Quelle est la vision de votre parti Demosistō ?

À Hong Kong, ce que nous défendons, c’est la démocratie, la primauté du droit, la liberté et l’indépendantisme. Mais par rapport à d’autres partis démocratiques, nous nous spécialisons dans l’activisme des jeunes, la désobéissance civile, ainsi que la lutte pour le droit à l’autodétermination. Les jeunes, l’activisme et la désobéissance civile sont les choses que nous soutenons, parce que nous croyons que si Hong Kong a besoin d’atteindre la démocratie, il est nécessaire pour nous d’avoir plus de gens pour participer à la grève ; les manifestations de rue, la confrontation ou la protestation sont selon nous la seule voie pour atteindre notre objectif.

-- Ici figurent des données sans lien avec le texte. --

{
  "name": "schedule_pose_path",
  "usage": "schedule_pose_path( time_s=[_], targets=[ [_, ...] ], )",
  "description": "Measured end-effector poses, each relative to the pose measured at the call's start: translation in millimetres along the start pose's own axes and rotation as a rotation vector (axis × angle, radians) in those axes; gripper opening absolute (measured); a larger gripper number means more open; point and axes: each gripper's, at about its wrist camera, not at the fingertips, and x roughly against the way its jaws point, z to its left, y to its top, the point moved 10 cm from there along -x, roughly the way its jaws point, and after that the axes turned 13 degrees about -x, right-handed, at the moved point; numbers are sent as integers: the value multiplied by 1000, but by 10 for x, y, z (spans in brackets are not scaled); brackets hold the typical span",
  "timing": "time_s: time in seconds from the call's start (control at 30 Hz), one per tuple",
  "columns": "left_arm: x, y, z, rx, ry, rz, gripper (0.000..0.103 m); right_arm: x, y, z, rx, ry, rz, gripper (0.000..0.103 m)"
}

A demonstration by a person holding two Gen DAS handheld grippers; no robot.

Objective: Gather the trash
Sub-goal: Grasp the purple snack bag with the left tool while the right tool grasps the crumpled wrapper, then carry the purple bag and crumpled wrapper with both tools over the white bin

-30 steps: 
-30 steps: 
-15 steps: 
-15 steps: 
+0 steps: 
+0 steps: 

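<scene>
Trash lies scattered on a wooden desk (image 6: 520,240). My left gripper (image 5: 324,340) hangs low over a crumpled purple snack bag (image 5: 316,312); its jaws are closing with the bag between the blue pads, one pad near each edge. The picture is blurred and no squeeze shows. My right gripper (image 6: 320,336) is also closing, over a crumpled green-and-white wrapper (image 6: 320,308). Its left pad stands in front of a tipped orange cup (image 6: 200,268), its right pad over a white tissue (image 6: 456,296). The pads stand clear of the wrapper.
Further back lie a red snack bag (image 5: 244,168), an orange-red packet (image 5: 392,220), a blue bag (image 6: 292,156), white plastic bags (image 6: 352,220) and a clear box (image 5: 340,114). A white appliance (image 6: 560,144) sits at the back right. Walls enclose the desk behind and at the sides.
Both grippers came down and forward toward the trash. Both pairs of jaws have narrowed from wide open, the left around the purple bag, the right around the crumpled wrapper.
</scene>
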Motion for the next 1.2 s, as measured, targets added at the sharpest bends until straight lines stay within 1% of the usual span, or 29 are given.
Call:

Nous soutenons aussi l’autodétermination, ce qui signifie que nous espérons que la souveraineté et la constitution de Hong Kong devront être décidées par le peuple de Hong Kong, par référendum. Au siècle dernier, l’avenir de Hong Kong était uniquement dominé par le gouvernement britannique et la Chine. Avec la mise en place du principe « un pays, deux systèmes », cinquante ans de politique ont été gelés pour la période allant de 1997 à 2047. Nous espérons qu’après 2047 nous pourrons organiser un référendum pour laisser au peuple le choix de décider de son avenir, de sa souveraineté et de sa constitution.

Nous nous concentrons donc principalement sur le fait que, dans la politique socio-économique de centre-gauche, nous sommes encore loin d’une société plus libérale et plus égalitaire, loin de laisser plus de gens décider de l’avenir. Dans le cadre de la politique économique de laissez-faire de Hong Kong, nous attendons toujours des allocations universitaires et de retraite, entre autres, et ce sont les raisons pour lesquelles nous luttons.

Sur le plan politique, nous espérons organiser un référendum et nous nous opposons à l’ingérence de la Chine dans les affaires hongkongaises.

Pour réaliser cette vision, quelle est votre stratégie ?

Hong Kong doit parvenir à la démocratie, mais l’objectif est loin d’être atteint : parce que cela signifie que nous devons obtenir une voix par personne aux élections du chef de l’exécutif de Hong Kong et que nous devons échapper à l’emprise du Parti communiste chinois (PCC), qui est le plus grand régime autoritaire du monde. C’est pourquoi il s’agit vraiment d’une bataille de longue durée.

Il y aurait quatre facteurs pour atteindre la démocratie, ou au moins pour se donner une chance de l’atteindre.

Le premier est la stabilité du PCC en Chine continentale. Avec l’accroissement du pouvoir économique au cours des dernières années, il semble que sous l’ère Xi Jinping, le PCC soit en train de parvenir à une plus grande stabilité, et une plus grande stabilité peut entraîner une réduction des pressions permettant à Hong Kong d’obtenir la démocratie.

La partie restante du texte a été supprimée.